KedaiPena.com – Kepala Badan Pengawas Perdagangan Berjangka Komoditi (Bappebti) Tirta Karma Senjaya menegaskan, Bappebti terus berupaya memperkuat perdagangan nikel melalui bursa berjangka di Indonesia. Oleh karena itu, Bappebti siap membentuk harga acuan nikel untuk mengoptimalkan perdagangan nikel yang juga merupakan komoditas unggulan Indonesia.
“Bappebti terus berupaya memperkuat perdagangan nikel melalui bursa berjangka. Sebagai produsen sekaligus pemilik cadangan nikel terbesar di dunia, Indonesia harus mengoptimalkan perdagangan nikel untuk meningkatkan pendapatan negara. Saat ini, harga nikel masih mengacu pada bursa luar negeri sehingga diperlukan harga referensi sendiri,” kata Tirta, Jumat (31/1/2025).
Salah satu instrumen untuk mewujudkannya, lanjutnya, adalah melalui Perdagangan Berjangka Komoditi (PBK).
“Langkah ini juga sejalan dengan upaya pemerintah dalam mendorong hilirisasi, penguatan pasar dalam negeri, peningkatan pasar ekspor, serta menumbuhkan lebih banyak pelaku usaha,” ungkapnya.
Tirta menambahkan, nikel sangat berpotensi menjadi subjek kontrak berjangka di Bursa Berjangka Indonesia. Upaya ini diharapkan dapat mendorong pembentukan referensi harga nikel di pasar nasional dan global sebagaimana amanat Undang-Undang (UU) Nomor 10 Tahun 2011 tentang Perubahan atas UU Nomor 32 Tahun 1997 tentang Perdagangan Berjangka Komoditi.

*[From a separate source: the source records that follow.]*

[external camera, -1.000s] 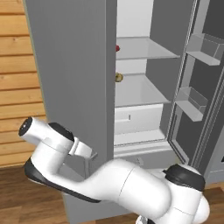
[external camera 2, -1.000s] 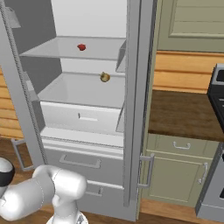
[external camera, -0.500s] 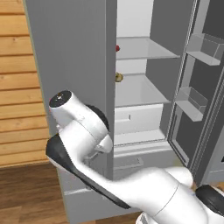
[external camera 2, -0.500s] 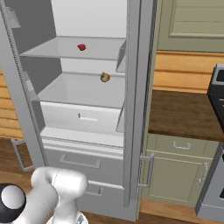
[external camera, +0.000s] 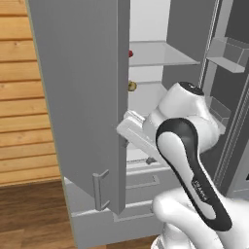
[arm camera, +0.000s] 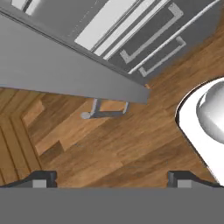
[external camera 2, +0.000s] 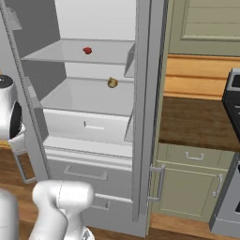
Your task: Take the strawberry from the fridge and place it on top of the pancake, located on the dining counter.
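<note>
Tall light-grey two-door fridge (external camera 2: 145, 117) standing open, both doors swung outward, white inner shelves exposed between them. Tiny round red strawberry (external camera 2: 87, 50) resting on the upper white shelf (external camera 2: 56, 55), near that shelf's middle, well back from its front edge, clear shelf all around it. In the left base view, the same strawberry (external camera: 130, 53) just peeking past the edge of the left door (external camera: 82, 97). Yellowish-brown round fruit with a stem (external camera 2: 112, 82) sitting one shelf lower, toward the right side, apart from the strawberry; also glimpsed (external camera: 132, 86) past the door edge in the left base view. Below the shelves, a white pull-out bin (external camera 2: 89, 125), then two grey bottom drawers (external camera 2: 84, 173) with bar handles.

White arm (external camera: 189, 160) raised in front of the open compartment, its dark-banded link crossing the lower right of the left base view, close beside the left door's inner edge. Hand (arm camera: 111, 177) pointed down at the brown wood-plank floor (arm camera: 109, 148); two dark fingertips (arm camera: 41, 178) set wide apart near the bottom corners of the hand view, nothing held between them. Lower edge of the grey door running diagonally across the hand view, a bar handle (arm camera: 105, 113) beneath it, drawer fronts beyond.

To the right of the fridge, a dark brown wall surface (external camera 2: 197, 122) on green cabinets (external camera 2: 192, 183).
</note>
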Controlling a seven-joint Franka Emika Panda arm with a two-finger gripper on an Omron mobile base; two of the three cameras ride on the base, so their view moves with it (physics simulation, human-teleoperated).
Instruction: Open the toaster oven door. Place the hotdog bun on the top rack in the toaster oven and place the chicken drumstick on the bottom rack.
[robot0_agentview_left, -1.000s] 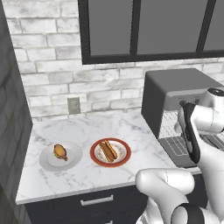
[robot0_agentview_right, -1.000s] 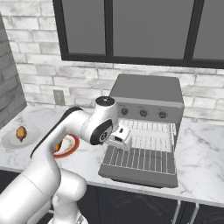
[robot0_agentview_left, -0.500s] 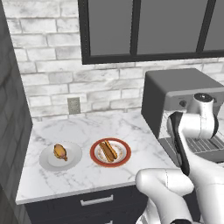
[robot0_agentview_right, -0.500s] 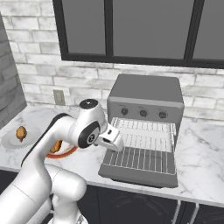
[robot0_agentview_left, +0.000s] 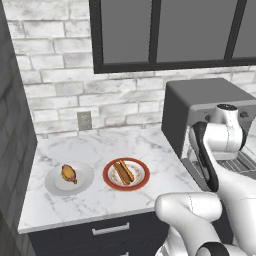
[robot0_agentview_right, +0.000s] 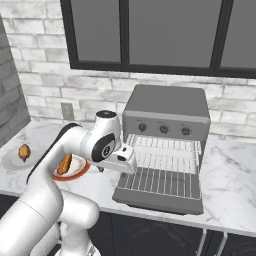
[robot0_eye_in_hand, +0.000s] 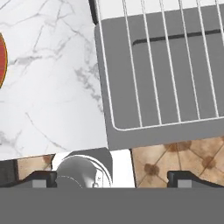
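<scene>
A marble counter runs under a white brick wall and a dark-framed window. The gripper hangs over the counter at the left front corner of the lowered toaster oven door, jaws spread wide, holding and touching nothing. In the hand view a pulled-out rack lies over the door panel from 12 to 2 o'clock, with bare marble at 10.

Outward from the hand, in the right base view, the hotdog bun lies at about 9 o'clock on a red-rimmed plate, near the gripper. In the left base view its long axis runs from upper left to lower right. The chicken drumstick rests further left on a white plate. The toaster oven stands open, so a leftward reach for the bun looks next.
</scene>
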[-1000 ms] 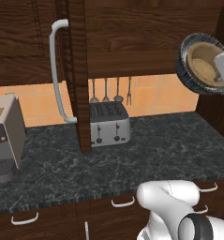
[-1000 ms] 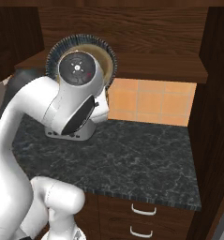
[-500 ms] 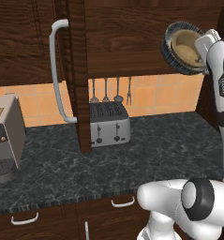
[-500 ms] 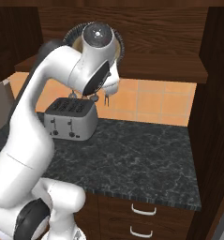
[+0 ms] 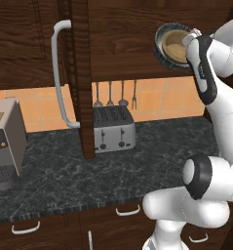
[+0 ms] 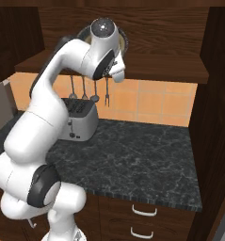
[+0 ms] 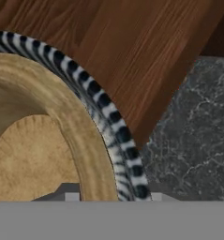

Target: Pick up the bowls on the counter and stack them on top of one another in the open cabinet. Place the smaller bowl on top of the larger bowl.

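up left, the dark wooden cabinet door (image 5: pixel 79 73) with its pale curved handle (image 5: pixel 59 73) hangs above the dark marbled stone surface (image 5: pixel 137 161). beside it, a silver toaster (image 5: pixel 113 129). rightmost, the plain tan bowl (image 5: pixel 175 45) sits nested inside the wide blue-grey lined bowl (image 5: pixel 160 46), raised at cabinet height by the arm; whether the pincer grips cannot be told.

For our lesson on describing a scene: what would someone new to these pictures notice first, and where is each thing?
First, the white robot arm, reared high against the dark wooden wall cabinet. At its hand sits a plain tan round bowl nested inside a wider blue-grey line-patterned bowl, both tipped on edge, open side towards the camera. Below, a silver four-slot toaster stands on the dark marbled stone counter, under hanging utensils.
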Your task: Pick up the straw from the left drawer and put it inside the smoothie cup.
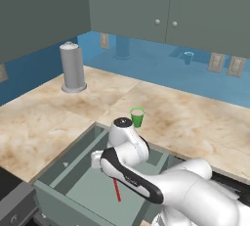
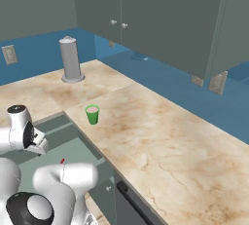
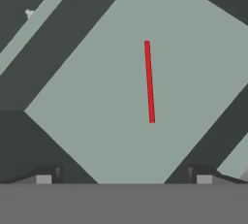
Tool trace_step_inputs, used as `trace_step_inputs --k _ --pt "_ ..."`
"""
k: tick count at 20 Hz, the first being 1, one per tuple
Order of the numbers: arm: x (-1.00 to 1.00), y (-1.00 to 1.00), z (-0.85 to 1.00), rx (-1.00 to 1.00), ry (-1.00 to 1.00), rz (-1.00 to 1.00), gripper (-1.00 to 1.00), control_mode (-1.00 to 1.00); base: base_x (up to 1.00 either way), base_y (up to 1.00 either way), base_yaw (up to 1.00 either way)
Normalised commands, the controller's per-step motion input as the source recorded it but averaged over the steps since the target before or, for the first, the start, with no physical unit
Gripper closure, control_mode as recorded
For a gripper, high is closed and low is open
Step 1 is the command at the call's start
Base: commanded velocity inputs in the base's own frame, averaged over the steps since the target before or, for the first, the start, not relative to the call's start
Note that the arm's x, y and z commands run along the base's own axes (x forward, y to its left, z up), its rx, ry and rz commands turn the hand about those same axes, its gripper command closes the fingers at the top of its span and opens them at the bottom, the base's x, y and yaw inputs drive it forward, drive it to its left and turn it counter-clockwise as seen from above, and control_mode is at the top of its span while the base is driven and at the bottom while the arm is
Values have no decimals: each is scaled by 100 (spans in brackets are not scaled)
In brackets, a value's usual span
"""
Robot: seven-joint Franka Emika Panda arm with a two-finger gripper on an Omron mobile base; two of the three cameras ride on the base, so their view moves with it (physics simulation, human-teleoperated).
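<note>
The left drawer (image 1: 53, 183) is pulled out below the counter, with its grey-green floor bare (image 3: 97, 97). On that floor lies the straw (image 3: 149, 81), thin, red and flat, also seen as the straw (image 1: 117, 191) beside my forearm and as a red tip (image 2: 62, 161). My gripper (image 3: 123, 177) hangs above the drawer, pointing down at the floor, open, with its fingertips (image 3: 43, 177) far apart and nothing between them. The straw lies ahead of the tips, untouched. On the counter behind the drawer stands the smoothie cup (image 1: 137, 117), (image 2: 92, 114), green and upright.
A tall grey canister (image 1: 73, 68), (image 2: 71, 59) stands at the back of the marble counter (image 2: 160, 136). Grey-green upper cabinets (image 1: 166, 5) hang over the blue wall. The drawer's walls and front panel with a small knob (image 3: 29, 12) ring the straw.
</note>
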Motion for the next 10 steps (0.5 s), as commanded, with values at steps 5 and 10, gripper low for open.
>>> trace_step_inputs --k 5,10 --pt "2 0 -21 0 5 0 -100 -100 0 0 0" --pt "8 -1 -26 -1 1 0 -100 -100 0 0 0"
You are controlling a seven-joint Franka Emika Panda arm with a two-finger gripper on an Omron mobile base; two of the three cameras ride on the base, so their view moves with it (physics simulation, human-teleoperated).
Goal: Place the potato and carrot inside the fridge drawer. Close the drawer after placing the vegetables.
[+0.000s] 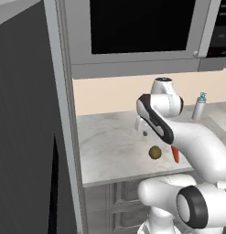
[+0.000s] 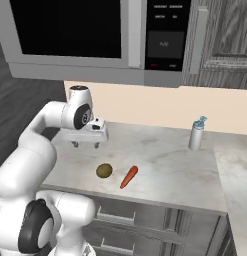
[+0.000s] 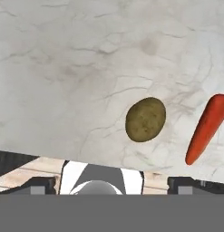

“Awalnya, nikel banyak digunakan sebagai bahan baku baja tahan karat. Namun, seiring perkembangan teknologi, penggunaannya semakin luas, terutama dalam industri baterai kendaraan listrik. Dari sisi harga, nikel tergolong komoditas dengan tingkat fluktuasi tinggi. Oleh karena itu, nikel ideal untuk diperdagangkan di bursa berjangko,” ungkapnya lagi.
Berdasarkan data United States Geological Survey, produksi nikel Indonesia mencapai 1,8 juta ton dari total 3,6 juta ton produksi nikel dunia pada 2023. Hal tersebut menunjukkan produksi nikel Indonesia merupakan yang terbesar di dunia. Adapun daerah penghasil nikel Indonesia sebagian besar tersebar di Sulawesi Tengah, Sulawesi Selatan, Sulawesi Tenggara, dan Maluku Utara.
Berdasarkan data Kementerian Perdagangan, Indonesia merupakan eksportir nikel terbesar di dunia. Sementara itu, negara tujuan utama ekspor nikel Indonesia adalah Tiongkok, Jepang, Norwegia, Belanda, dan Korea Selatan.
Selanjutnya, Dosen Fakultas Pertambangan Universitas Islam Negeri (UIN) Syarif Hidayatullah Jakarta sekaligus Tenaga Ahli Bappebti Veriyadi menjelaskan beberapa faktor pendukung kelayakan. nikel masuk ke bursa berjangka. Faktor tersebut meliputi volume perdagangan yang besar, keragaman produk nikel Indonesia, dan volatilitas harga nikel.
“Indonesia merupakan eksportir nikel terbesar di dunia dan berkontribusi sebesar 55 persen dari produksi nikel primer dunia pada 2023. Tidak hanya itu, produk nikel Indonesia beragam seperti feronikel, nickel pig iron (NPI), dan nikel matte yang perlu ditentukan harga referensinya. Harga nikel juga fluktuatif dan telah mengalami empat kali gelembung (bubble) sejak 2004,” kata Veriyadi.
Veriyadi melanjutkan, dari sisi tantangan, Indonesia perlu menetapkan harga nikel yang transparan, dapat diamati (observable price), dan mencerminkan kondisi fisik komoditas. Proses penetapan harga ini melibatkan berbagai pihak, seperti pembeli, penjual, pedagang (trader), dan lembaga keuangan. Kemudian, tantangan lainnya adalah kemungkinan adanya harga premium, mengingat nikel sebagai komoditas yang terkonsentrasi secara geografis sering terpengaruh isu-isu geopolitik.
“Selain itu, kebijakan politik Indonesia, kebijakan politik global, serta cadangan nikel yang masuk dalam kategori ore shortage juga merupakan tantangan tersendiri. Oleh karena itu, perlu kajian dan analisis yang mendalam dari sisi keuntungan dan tantangan agar nikel menjadi komoditas yang memberikan manfaat dalam perdagangan berjangka nantinya,” tandasnya.